Nicole Labbe views her work as a much-needed bridge between high-end theoretical chemistry and its actual application. It’s a space she said she loves to occupy, as too often theorists and fundamental researchers do not spend enough time talking to engineers and developers.
“When those perspectives come together, though, we can explore and answer some really big and interesting questions in reactions from gas-based systems. Things like ways to reduce pollution, improve engine efficiency and what the possible fuels of the future are,” she said. “I love all of that. I am kind of a chameleon in that sense.”
Labbe, an assistant professor in the Paul M. Rady Department of Mechanical Engineering, was recently awarded an NSF CAREER Award to continue her work bridging those perspectives. The award provides up to $500,000 over five years to support the research and educational activities of early career faculty who have the potential to become leaders in their field. Through the new award, Labbe will explore the kinetic behavior of post-flameout ignition events in high-altitude airplanes.
Flameout occurs when the flame in the combustor of an engine is extinguished mid-flight. This can happen in fully operational engines when they encounter extreme flight conditions, presenting a critical safety issue as the engine shuts down unexpectedly.
Labbe said that while chemical ignition behavior has been studied in detail for aircraft on the ground before takeoff, far less is known about how the extreme conditions experienced post-flameout at high altitude may influence the fundamental chemistry of ignition.
That’s partially because it is a hard problem to study. You can’t easily place probes and sensors on a moving craft right before it happens – especially in the challenging cold and low air pressure environment of high-altitude flight.
This all presents a critical knowledge gap to design effective engineering strategies to solve the problem.
“I love to work on the extremes, and this is one of those cases. At that altitude, there are weird oxygen levels and pressure dynamics at play – plus the extreme cold temperatures. And when engine dies, it is still hot, which adds to the complexity,” she said. “So we are going to pull in many tools from fundamental chemistry to understand what is going on and really answer: ‘what are the chemical dynamics that occur at altitude that impact relighting engines?’”

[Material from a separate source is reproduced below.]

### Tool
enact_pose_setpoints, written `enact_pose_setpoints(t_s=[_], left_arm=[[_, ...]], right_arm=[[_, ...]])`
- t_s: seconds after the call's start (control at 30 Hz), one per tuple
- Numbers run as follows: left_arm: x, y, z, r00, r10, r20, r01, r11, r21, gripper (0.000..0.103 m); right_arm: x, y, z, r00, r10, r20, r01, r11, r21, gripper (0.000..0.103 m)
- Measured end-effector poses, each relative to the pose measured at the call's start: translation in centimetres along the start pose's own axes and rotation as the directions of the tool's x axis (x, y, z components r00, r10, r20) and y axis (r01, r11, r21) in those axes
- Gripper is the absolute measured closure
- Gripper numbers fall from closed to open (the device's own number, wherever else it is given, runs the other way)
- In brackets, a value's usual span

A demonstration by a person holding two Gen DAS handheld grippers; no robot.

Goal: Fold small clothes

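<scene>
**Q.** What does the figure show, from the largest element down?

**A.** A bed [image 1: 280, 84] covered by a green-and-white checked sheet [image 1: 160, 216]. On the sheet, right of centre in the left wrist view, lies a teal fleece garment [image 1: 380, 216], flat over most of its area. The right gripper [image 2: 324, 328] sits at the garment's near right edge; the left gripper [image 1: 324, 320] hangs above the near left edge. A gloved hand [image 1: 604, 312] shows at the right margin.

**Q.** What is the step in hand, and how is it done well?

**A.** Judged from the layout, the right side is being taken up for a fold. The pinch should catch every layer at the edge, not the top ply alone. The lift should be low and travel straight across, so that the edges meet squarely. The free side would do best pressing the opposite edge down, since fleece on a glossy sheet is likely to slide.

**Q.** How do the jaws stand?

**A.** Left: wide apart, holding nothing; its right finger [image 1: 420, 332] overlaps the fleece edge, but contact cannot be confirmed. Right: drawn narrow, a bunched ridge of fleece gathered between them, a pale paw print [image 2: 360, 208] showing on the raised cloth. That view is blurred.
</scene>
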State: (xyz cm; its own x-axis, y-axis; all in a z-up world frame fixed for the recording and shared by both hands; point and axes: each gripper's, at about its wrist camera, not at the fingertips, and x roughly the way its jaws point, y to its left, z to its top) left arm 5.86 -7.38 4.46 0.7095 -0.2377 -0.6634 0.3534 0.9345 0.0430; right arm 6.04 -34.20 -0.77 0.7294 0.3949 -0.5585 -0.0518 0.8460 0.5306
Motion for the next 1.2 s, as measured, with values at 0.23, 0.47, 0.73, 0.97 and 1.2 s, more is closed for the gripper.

Labbe earned her PhD in chemical engineering from the University of Massachusetts Amherst in 2013, writing her thesis on determining detailed reaction kinetics for nitrogen and oxygen containing fuels. She joined CU Boulder in 2016 after time as a postdoctoral researcher with the Argonne National Laboratory.
She said she owes a lot of her success in the field so far to the mentors she met along the way. To that end, as part of her CAREER project, Labbe will work with the BOLD Center to create a mentorship network called the CU-MELD Scholars Program for underrepresented STEM students in CU’s mechanical engineering program. She also is expanding a program she developed for the Combustion Institute to provide mentorship to students beyond CU Boulder who may not have a similar program available to them at their home institution.
“As one of the few women in quantum chemistry doing combustion work, I know how important it is to find and have a good web of mentors, not just one,” she said.
While the CAREER Award project has clear applications for air travel, the impacts could extend well beyond that. Labbe said the work may lead to improved engines or better engine use under extreme conditions.
“This idea is a means to an end to explore those aspects and more. I can’t wait to get to work on it,” she said.